START Data for review

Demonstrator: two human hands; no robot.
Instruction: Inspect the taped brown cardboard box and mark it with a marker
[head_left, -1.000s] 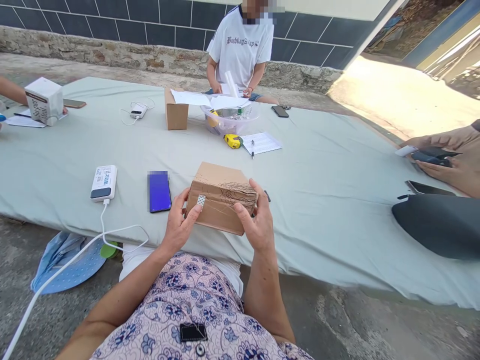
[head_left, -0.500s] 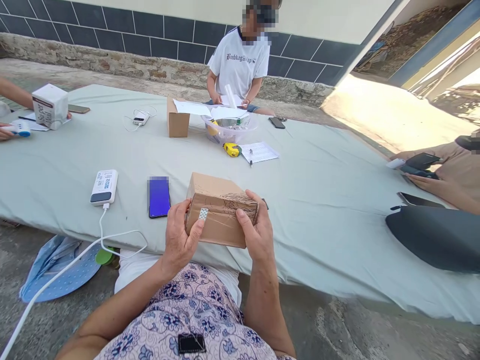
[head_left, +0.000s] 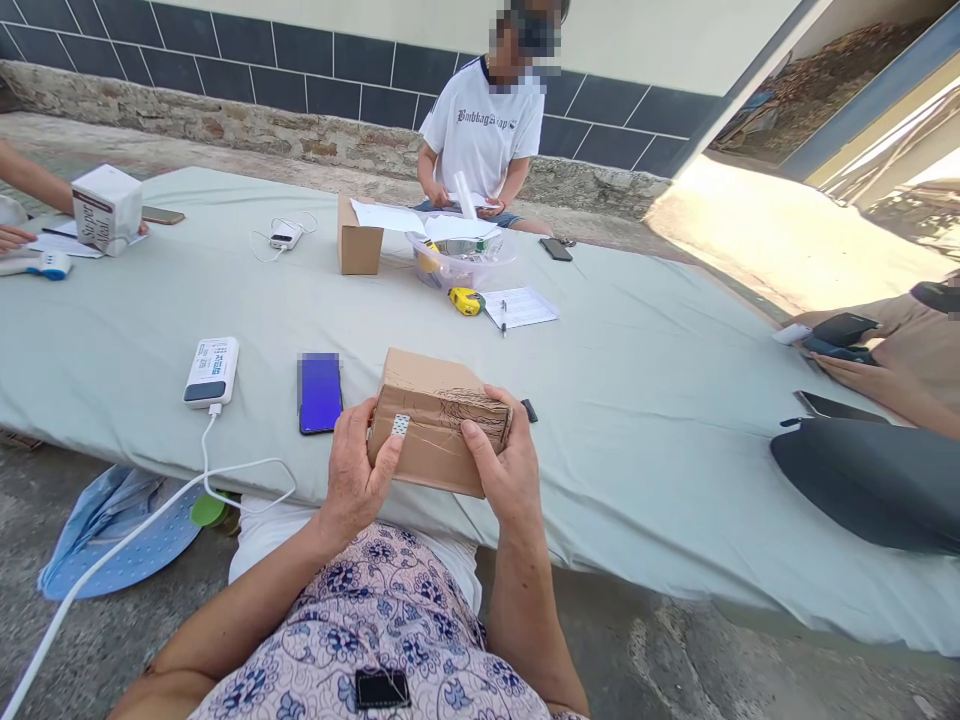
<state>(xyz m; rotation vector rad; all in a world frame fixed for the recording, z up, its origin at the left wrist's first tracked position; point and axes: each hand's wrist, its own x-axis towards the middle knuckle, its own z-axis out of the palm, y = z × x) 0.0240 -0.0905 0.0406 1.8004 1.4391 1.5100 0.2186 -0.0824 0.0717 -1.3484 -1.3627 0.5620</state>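
Note:
A brown cardboard box (head_left: 431,450) is held between my two hands, just above the near edge of the table. My left hand (head_left: 356,465) grips its left end, the thumb beside a small patterned sticker (head_left: 401,425) on the near side. Round the right end is my right hand (head_left: 514,455), thumb on the near side and fingers behind. Creased, wrinkled tape runs over the box's upper right part. Left of the box lies a phone (head_left: 320,393) with a blue screen. A small black object (head_left: 529,411) shows just past my right fingers.
On the cloth-covered table (head_left: 660,400) lie a white power bank (head_left: 212,372) with a cable, a yellow tape measure (head_left: 466,301), a paper sheet (head_left: 525,306) and a plastic basin (head_left: 465,268). A black cap (head_left: 862,480) lies right. Other people sit left, right and opposite.
The box and my hands have shifted slightly left, and more of the small black object shows. At the far left, the other person's hand has come off the white-and-blue device.

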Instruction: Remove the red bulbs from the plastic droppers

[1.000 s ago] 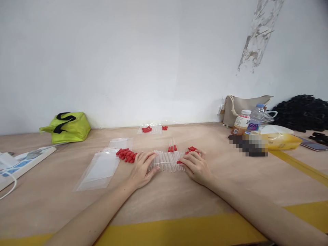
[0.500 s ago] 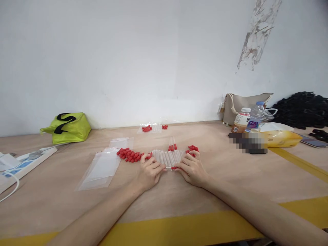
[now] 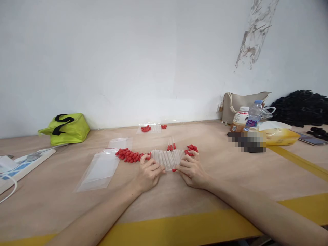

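My left hand (image 3: pixel 150 173) pinches one end of a thin clear tube (image 3: pixel 168 169), low in front of me. At the tube's other end, my right hand (image 3: pixel 192 170) closes on a red rubber bulb (image 3: pixel 174 170), so the two look like a dropper. Just behind my fingers lies a row of similar clear tubes (image 3: pixel 167 158) side by side. Loose red bulbs (image 3: pixel 130 155) form a pile left of the row, and a smaller pile of bulbs (image 3: pixel 192 148) is by my right fingers. Beyond the row, a few tubes with bulbs fitted (image 3: pixel 171 145) point away from me.
Clear plastic bags (image 3: pixel 102 169) lie left; another bag (image 3: pixel 156 128) with bulbs and tubes lies near the wall. Around stand a lime bag (image 3: pixel 70 129), a power strip (image 3: pixel 28 164), two bottles (image 3: pixel 240 119), a tissue pack (image 3: pixel 279 136), a phone (image 3: pixel 312 139) and a black heap (image 3: pixel 299 107).
Less of the red bulb shows between my hands, and more of the clear tube does. Both hands keep nearly the same place; the whole view has shifted slightly.
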The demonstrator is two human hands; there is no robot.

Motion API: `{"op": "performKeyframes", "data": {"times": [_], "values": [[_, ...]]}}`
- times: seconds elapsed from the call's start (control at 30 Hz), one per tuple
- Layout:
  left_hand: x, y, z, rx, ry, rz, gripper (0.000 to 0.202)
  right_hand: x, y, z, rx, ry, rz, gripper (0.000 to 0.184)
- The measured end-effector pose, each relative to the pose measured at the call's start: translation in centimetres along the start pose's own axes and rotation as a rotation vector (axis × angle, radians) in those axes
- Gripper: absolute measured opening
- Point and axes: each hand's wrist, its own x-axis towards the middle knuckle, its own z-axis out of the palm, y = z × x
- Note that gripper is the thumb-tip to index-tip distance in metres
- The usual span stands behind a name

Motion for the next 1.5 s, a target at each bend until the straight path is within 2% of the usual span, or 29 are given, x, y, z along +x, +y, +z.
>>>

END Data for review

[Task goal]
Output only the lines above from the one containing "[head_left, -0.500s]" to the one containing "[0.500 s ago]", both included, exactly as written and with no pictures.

[Solution to the exercise]
[head_left, -0.500s] 
[head_left, +0.000s] 
<state>(xyz m; rotation vector rad; all in a world frame fixed for the recording, z up, its origin at the left wrist's first tracked position; point and axes: each hand's wrist, its own x-axis towards the middle knuckle, its own z-axis out of the palm, y = z × x) 0.0240 -0.0905 0.0406 1.8004 1.4391 1.5100 0.2186 -0.0824 0.0717 -1.3484 -1.3627 0.5620</state>
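Note:
A brown cardboard box (head_left: 431,450) is held between my two hands, just above the near edge of the table. My left hand (head_left: 356,465) grips its left end, the thumb beside a small patterned sticker (head_left: 401,425) on the near side. Round the right end is my right hand (head_left: 514,455), thumb on the near side and fingers behind. Creased, wrinkled tape runs over the box's upper right part. Left of the box lies a phone (head_left: 320,393) with a blue screen. A small black object (head_left: 529,411) shows just past my right fingers.
On the cloth-covered table (head_left: 660,400) lie a white power bank (head_left: 212,372) with a cable, a yellow tape measure (head_left: 466,301), a paper sheet (head_left: 525,306) and a plastic basin (head_left: 465,268). A black cap (head_left: 862,480) lies right. Other people sit left, right and opposite.
The box and my hands have shifted slightly left, and more of the small black object shows. At the far left, the other person's hand has come off the white-and-blue device.
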
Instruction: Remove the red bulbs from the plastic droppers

[1.000 s ago] 
[0.500 s ago] 

This completes the response.